SANTÉ. Comment l'intelligence artificielle réduit le temps de prise en charge aux urgences du CHU de Rennes

L'intelligence artificielle fait désormais partie du quotidien de certains services du CHU de Rennes. Aux urgences, elle permet de réduire le temps de prise en charge des patients qui arrivent avec une fracture. Elle aide également au diagnostic du cancer de la prostate. Explications.

Comment réduire le temps passage souvent long aux urgences du CHU de Rennes sans dégrader la qualité des soins ? L'équation semble avoir trouvé une solution : l'intelligence artificielle (IA). "En 2019, on a interrogé notre base de données, explique le docteur Ulysse Donval, médecin urgentiste, spécialiste en traumatologie. On s'est aperçu que les patients qui venaient pour des traumas de membres comme, par exemple, une entorse de la cheville, restaient en moyenne 4h45 dans le service".

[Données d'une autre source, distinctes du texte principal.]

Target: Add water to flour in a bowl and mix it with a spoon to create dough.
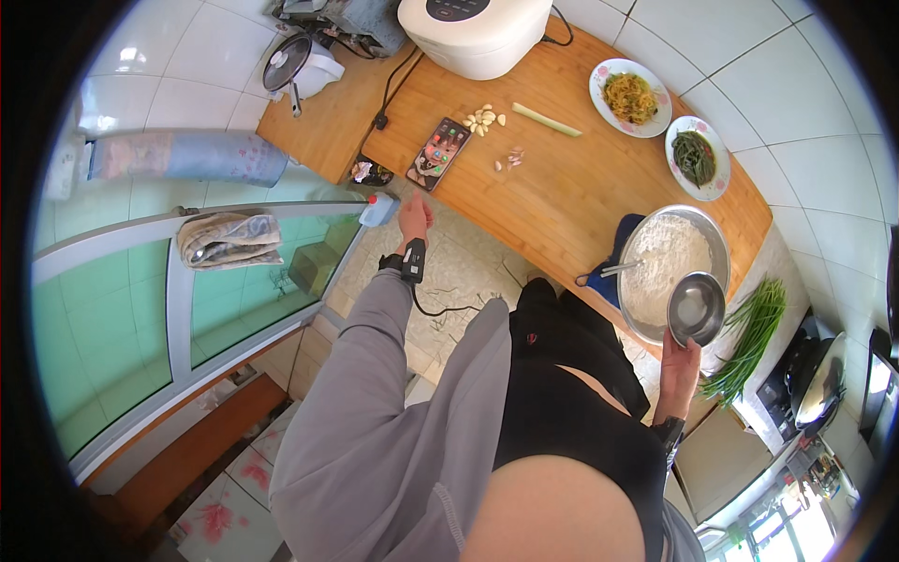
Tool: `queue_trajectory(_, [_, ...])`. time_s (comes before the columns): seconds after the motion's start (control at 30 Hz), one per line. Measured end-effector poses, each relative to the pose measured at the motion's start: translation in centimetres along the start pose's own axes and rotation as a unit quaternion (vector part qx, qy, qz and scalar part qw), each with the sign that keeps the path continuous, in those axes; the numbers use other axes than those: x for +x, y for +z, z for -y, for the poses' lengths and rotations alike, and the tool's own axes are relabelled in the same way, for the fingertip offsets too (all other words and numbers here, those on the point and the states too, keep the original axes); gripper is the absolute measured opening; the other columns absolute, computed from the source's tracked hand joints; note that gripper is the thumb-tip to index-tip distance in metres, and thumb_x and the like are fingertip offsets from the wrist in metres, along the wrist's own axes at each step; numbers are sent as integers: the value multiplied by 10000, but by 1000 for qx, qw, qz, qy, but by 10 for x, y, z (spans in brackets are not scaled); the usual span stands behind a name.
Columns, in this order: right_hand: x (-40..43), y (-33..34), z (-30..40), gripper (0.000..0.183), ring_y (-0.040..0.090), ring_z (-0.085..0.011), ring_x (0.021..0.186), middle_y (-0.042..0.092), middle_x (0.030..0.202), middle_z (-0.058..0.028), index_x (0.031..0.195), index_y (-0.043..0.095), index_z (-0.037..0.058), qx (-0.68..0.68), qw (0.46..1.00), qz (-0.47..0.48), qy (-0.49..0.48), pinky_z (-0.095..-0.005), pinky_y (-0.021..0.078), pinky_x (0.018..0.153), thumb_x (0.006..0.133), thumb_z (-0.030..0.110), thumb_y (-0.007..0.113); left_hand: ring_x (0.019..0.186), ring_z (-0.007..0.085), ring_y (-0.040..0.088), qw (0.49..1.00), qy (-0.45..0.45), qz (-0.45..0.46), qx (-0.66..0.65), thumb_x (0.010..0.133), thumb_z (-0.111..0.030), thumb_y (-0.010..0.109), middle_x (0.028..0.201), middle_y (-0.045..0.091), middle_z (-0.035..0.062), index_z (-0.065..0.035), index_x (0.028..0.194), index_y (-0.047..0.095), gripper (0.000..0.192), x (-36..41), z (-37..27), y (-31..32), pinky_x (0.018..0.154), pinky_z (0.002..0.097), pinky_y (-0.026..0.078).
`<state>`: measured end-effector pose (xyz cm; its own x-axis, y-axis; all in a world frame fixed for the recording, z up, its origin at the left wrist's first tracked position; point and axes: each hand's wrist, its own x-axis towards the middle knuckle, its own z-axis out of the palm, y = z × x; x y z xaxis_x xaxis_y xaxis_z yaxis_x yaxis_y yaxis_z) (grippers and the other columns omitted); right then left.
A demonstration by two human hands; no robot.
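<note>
My right hand (680, 371) holds a small metal bowl (696, 309) by its near edge, over the rim of a large metal basin of flour (667, 263). What the small bowl contains cannot be told for sure. Metal utensil handles (621, 268) stick out of the flour at the left, and a dark blue cloth (611, 281) lies partly beneath the basin. My left hand (416, 216), fingers curled together, hangs just off the wooden counter's edge, near a smartphone (438, 154) with a lit screen; nothing shows in it.
Peeled garlic cloves (482, 119), smaller cloves (514, 157) and a pale green stalk (546, 120) lie on the wooden counter (562, 190). Behind are two plates of food (630, 97) (697, 158) and a white cooker (474, 35). Green stems (750, 344) lie right of the basin.
</note>
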<state>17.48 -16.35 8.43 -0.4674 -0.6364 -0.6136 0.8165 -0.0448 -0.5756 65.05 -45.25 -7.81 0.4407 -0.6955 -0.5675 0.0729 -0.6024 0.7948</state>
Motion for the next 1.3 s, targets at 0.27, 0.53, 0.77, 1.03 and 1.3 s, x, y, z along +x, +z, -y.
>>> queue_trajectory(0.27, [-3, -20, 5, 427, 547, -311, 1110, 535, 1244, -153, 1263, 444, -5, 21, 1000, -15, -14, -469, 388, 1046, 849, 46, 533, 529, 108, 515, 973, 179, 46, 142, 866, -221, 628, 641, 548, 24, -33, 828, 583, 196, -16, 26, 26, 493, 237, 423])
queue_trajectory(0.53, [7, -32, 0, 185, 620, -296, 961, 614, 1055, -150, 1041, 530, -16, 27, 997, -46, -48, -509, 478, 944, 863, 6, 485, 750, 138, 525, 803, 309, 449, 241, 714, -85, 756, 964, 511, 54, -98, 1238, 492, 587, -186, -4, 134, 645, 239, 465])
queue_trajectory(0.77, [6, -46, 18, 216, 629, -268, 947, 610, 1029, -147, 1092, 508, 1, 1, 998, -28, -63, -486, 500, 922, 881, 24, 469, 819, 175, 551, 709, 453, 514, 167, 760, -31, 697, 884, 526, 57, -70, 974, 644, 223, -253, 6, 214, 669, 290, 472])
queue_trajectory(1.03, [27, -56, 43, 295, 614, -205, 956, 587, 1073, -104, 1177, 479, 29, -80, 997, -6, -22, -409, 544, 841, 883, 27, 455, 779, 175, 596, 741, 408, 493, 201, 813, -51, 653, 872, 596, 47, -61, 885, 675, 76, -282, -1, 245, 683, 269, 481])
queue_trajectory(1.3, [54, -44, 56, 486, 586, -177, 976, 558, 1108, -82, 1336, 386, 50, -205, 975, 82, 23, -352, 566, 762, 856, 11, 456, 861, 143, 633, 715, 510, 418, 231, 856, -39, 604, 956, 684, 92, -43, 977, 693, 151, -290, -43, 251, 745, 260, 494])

Un temps de passage réduit de 30 %

L'IA s'impose naturellement, via le logiciel Boneview qui est intégré dans le système d'imagerie de l'hôpital. "Ce logiciel a fait ses preuves, dit encore le docteur Donval. ll est très fort pour détecter les fractures ou l'absence de fractures".

Il est capable d'interpréter une radio en quelques minutes. Concrètement, les radios du membre s'affichent sur l'écran, avec un cadre jaune sur la lésion que l'algorithme pense avoir détectée le cas échéant, et la mention "oui" ou "non" à la rubrique "fracture", "luxation" et "épanchement". En cas de doute, lié par exemple à une attelle parasitant l'image, le logiciel le signale également. 

Fort de cette première interprétation, l'urgentiste peut alors rapidement recevoir le patient, sans attendre une deuxième lecture par un médecin senior souvent débordé, et lui permettre de rentrer chez lui s'il n'a pas de lésion grave.
"Tous les patients qui sortent des urgences ont une lecture des radios" dans les heures qui suivent par un radiologue, précise le docteur Ulysse Donval. Et dans les très rares cas où une anomalie aurait échappé à l'IA, le patient est recontacté pour une prise en charge. "On a diminué le temps de passage de 30 %, constate le médecin, soit une réduction de plus de 1h15".

Aide à la détection du cancer de la prostate

L'IA n'est pas seulement utilisée dans le service des urgences. Elle est aussi présente pour le diagnostic par IRM du cancer de la prostate. Le CHU de Rennes a même développé un algorithme pour améliorer la lecture des images. "C'est une aide, affirme le docteur Luc Beuzit, radiologue. On continue de regarder les images classiques d'IRM mais, grâce à ce logiciel, on a des images supplémentaires, plus faciles à lire, où les anomalies sont détectées et mises en évidence. Cela permet de vérifier plus rapidement, afin de confirmer ces anomalies ou les éliminer".

Pour concevoir le logiciel Paros, le CHU a réalisé une base de données, constituée de 6.000 IRM de prostates, "dont plus de la moitié provient du CHU et le reste de différents établissements de santé, explique le docteur Beuzit. Nous les avons annotées afin d'entraîner et nourrir l'algorithme".

Le radiologue précise que l'IA n'est pas là "pour remplacer le médecin mais pour l'aider. Le logiciel ne peut pas être utilisé seul. Il faut un œil humain pour trier les informations". Le docteur Luc Beuzit indique que "les performances du logiciel se rapprochent de celles des radiologues expérimentés car il a été entraîné avec des informations fournies par ces radiologues".

Depuis novembre 2022, Paros est utilisé au quotidien en interne par les radiologues. Le logiciel, bientôt certifié, est en passe d'être commercialisé dans le monde entier, se réjouit le CHU qui utilise actuellement une trentaine d'algorithmes d'intelligence artificielle.